◆ TASK DIRECTIONS
Find the line with "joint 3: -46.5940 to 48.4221" in the entries below, then reproduce it and every line after it down to and including the line with "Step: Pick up", exactly.

◆ SOURCE MATERIAL
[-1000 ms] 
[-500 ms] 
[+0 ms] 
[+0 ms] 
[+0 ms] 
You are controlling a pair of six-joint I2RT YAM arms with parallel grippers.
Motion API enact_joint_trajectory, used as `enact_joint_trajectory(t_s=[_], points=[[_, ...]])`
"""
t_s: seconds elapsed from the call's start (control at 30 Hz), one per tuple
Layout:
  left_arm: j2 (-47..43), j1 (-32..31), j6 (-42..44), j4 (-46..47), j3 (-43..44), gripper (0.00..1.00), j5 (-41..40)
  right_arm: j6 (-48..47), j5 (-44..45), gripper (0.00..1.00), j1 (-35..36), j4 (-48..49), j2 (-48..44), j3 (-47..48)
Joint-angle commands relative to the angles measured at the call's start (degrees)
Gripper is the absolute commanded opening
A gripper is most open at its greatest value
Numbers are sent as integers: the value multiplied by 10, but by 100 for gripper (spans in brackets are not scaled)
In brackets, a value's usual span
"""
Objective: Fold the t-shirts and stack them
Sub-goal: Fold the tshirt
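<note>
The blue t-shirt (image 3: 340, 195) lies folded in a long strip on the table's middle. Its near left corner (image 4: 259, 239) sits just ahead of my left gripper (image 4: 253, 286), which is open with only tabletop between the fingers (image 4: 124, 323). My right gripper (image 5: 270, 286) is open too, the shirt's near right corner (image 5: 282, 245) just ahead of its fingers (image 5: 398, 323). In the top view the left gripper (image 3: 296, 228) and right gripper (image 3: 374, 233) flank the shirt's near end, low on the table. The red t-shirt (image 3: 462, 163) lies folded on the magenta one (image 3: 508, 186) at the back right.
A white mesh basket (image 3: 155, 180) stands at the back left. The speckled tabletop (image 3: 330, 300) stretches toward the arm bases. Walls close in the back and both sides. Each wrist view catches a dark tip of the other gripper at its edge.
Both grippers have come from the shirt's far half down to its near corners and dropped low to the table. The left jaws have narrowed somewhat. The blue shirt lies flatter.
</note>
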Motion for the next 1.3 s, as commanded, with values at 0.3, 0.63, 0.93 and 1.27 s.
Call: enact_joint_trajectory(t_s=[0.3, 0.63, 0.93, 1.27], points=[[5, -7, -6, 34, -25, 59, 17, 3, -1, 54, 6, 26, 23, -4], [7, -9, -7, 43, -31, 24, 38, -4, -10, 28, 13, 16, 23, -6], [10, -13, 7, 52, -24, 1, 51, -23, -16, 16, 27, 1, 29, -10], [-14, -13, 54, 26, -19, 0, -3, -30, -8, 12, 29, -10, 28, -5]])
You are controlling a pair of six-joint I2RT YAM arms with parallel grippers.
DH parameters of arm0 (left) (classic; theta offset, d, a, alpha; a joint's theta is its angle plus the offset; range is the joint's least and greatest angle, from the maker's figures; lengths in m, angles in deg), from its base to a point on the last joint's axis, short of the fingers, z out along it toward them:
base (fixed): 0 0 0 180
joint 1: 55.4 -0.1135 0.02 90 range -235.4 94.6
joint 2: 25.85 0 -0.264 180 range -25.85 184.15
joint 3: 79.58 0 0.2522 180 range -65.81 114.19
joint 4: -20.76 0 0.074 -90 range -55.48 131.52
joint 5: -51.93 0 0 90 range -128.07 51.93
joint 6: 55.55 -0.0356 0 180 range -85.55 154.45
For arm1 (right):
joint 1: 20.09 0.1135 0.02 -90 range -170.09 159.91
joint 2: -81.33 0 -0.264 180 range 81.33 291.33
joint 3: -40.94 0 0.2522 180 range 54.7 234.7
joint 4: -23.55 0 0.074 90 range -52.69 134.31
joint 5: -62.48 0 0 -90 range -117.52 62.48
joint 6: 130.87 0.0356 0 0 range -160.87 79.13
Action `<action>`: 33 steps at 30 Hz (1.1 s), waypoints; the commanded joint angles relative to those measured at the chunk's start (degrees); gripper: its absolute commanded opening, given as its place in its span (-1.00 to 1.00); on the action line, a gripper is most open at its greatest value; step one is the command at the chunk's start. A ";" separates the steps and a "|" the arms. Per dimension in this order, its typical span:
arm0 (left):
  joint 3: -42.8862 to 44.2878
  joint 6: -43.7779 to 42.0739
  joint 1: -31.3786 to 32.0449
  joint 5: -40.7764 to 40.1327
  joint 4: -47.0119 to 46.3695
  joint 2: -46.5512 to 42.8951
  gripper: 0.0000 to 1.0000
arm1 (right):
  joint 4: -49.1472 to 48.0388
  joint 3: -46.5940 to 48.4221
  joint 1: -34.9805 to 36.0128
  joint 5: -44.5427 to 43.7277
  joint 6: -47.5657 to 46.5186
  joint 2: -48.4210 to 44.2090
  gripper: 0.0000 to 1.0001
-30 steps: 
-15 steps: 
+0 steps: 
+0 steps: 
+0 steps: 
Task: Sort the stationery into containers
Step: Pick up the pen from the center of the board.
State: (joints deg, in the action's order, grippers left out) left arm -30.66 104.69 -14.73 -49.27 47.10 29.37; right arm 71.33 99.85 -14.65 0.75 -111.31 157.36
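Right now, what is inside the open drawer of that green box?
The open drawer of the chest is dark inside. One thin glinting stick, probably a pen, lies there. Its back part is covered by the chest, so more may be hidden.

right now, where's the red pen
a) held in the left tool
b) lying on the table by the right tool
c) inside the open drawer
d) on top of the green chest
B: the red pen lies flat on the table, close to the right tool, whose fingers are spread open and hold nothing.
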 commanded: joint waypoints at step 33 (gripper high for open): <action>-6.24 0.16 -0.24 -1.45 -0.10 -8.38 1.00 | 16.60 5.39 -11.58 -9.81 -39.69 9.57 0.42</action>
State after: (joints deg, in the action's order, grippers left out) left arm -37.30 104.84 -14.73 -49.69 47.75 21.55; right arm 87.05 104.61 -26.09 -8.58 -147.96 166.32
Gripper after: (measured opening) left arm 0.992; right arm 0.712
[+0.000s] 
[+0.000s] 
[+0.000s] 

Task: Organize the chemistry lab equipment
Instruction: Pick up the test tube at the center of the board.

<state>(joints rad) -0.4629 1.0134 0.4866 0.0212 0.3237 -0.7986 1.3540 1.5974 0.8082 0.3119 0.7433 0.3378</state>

◆ RESULT OF THE TASK
  joint 3: -46.5940 to 48.4221
  joint 1: -34.9805 to 36.0128
  joint 5: -44.5427 to 43.7277
  joint 6: -47.5657 to 46.5186
  joint 2: -48.4210 to 44.2090
  gripper: 0.0000 to 1.0001
-30 steps: 
-15 steps: 
+0 steps: 
+0 steps: 
+0 steps: 
Task: Sort the stationery into containers
Step: Pick up the pen from the center of the board.

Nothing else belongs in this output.